TASK GOAL: Copy the lines below exactly, starting with the first and finishing with the one holding "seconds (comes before"; do not copy the pictures.

[Collection entries]
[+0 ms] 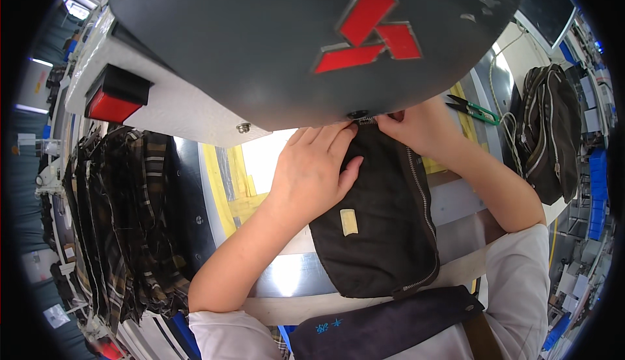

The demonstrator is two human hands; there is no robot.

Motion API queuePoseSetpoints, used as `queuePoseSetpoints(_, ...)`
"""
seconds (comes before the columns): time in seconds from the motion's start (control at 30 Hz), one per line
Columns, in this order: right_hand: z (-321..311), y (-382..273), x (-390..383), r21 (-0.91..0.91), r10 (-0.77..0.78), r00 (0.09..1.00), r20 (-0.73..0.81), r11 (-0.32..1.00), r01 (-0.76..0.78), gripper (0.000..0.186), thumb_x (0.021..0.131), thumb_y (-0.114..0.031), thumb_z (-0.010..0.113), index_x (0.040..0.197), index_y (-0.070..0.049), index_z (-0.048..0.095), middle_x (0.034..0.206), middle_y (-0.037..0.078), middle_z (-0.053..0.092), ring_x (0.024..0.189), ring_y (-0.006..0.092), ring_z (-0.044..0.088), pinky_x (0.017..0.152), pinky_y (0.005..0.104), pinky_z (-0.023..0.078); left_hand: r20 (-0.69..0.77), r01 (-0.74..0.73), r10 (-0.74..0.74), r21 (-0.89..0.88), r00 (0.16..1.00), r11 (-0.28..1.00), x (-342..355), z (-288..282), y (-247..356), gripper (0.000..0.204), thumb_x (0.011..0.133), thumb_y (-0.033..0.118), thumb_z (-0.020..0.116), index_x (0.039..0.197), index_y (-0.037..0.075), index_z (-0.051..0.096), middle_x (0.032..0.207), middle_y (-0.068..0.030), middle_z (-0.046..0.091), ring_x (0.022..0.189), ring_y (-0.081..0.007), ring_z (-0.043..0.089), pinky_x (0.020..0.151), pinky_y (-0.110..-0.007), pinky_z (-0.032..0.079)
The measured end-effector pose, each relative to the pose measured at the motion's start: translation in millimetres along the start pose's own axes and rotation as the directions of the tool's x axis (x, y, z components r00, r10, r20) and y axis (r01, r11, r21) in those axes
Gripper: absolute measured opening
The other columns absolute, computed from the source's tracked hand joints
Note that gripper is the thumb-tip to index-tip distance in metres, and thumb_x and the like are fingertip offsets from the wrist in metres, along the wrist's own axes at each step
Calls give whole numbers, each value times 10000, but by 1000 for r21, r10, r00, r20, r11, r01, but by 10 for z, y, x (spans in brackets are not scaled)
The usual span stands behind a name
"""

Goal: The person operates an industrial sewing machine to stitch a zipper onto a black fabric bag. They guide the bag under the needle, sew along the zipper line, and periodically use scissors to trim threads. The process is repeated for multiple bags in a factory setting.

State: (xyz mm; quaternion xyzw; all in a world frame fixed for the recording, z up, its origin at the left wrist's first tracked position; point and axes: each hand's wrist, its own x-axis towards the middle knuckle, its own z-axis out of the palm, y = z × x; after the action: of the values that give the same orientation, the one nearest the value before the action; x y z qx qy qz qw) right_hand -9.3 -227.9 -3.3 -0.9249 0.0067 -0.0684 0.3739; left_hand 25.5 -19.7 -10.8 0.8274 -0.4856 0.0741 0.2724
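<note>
Head view. Dark zippered pouch [384,249]: flat on desk [286,278], far end beneath grey machine head [260,47]. Left hand [309,168]: fingers extended over pouch, grasping nothing. Right hand [424,129]: fingers bent at far edge; grip closure partly hidden, cannot tell. Step, apparently: aligning that edge. Next move likely calls for steady, flat guiding.

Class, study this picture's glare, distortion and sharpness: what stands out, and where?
Head view: white glare washes out part of the metal plate left of the dark zippered pouch; head view: fisheye distortion bends the surroundings toward blackened corners; head view: the pouch's zipper teeth show, while blue bins near the right rim look softer.
</note>
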Motion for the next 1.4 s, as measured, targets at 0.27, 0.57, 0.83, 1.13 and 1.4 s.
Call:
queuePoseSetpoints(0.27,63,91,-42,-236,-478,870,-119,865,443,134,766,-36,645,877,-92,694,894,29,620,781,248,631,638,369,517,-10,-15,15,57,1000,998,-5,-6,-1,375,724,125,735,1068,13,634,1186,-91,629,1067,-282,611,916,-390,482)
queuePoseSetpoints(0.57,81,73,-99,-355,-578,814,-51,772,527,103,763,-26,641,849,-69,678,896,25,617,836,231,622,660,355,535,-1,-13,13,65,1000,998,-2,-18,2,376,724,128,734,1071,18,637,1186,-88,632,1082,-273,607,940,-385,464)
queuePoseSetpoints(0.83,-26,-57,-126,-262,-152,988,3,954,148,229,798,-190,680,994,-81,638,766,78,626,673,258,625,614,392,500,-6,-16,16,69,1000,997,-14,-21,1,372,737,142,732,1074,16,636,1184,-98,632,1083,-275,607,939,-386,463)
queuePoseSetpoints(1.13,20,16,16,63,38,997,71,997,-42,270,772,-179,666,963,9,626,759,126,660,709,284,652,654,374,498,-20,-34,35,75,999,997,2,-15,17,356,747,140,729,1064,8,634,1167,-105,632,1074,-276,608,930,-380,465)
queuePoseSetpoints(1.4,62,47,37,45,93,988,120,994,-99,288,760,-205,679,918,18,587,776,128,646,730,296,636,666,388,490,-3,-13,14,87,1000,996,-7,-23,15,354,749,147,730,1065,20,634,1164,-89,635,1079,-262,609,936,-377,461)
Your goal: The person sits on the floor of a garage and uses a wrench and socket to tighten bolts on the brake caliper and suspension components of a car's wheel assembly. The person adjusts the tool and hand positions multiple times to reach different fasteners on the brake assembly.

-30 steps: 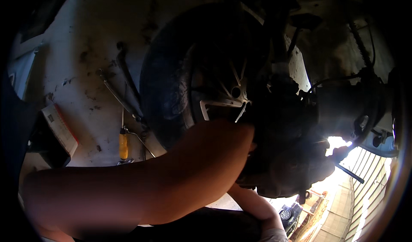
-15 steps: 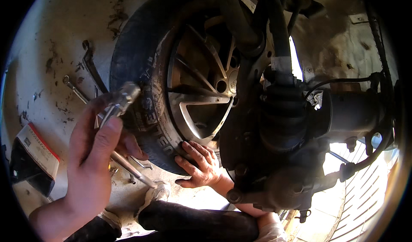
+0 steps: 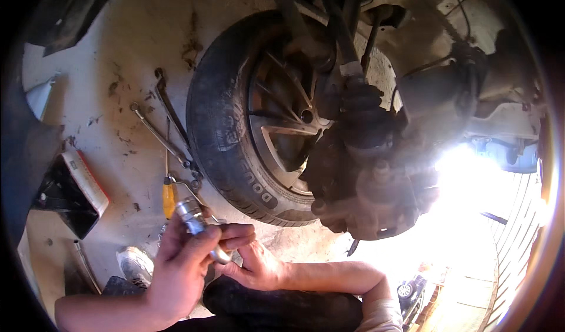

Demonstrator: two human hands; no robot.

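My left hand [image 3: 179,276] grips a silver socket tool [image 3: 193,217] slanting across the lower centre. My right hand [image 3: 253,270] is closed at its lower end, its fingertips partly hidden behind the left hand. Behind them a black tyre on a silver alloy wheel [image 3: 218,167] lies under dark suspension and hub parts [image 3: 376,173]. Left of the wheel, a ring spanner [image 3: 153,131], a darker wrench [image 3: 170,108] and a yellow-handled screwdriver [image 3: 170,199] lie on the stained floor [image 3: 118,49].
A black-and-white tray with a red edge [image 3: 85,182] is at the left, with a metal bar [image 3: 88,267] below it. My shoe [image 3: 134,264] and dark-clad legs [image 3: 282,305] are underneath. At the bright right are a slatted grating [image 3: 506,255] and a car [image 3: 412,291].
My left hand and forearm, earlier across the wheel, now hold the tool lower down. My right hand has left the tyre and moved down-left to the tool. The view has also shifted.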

PROBLEM SOLUTION:
[+0 ms] 

The demonstrator is two human hands; there is no robot.

Motion API queuePoseSetpoints, used as `queuePoseSetpoints(_, ...)`
"""
seconds (comes before the columns): time in seconds from the motion's start (control at 30 Hz), one per line

The complete answer has now been given.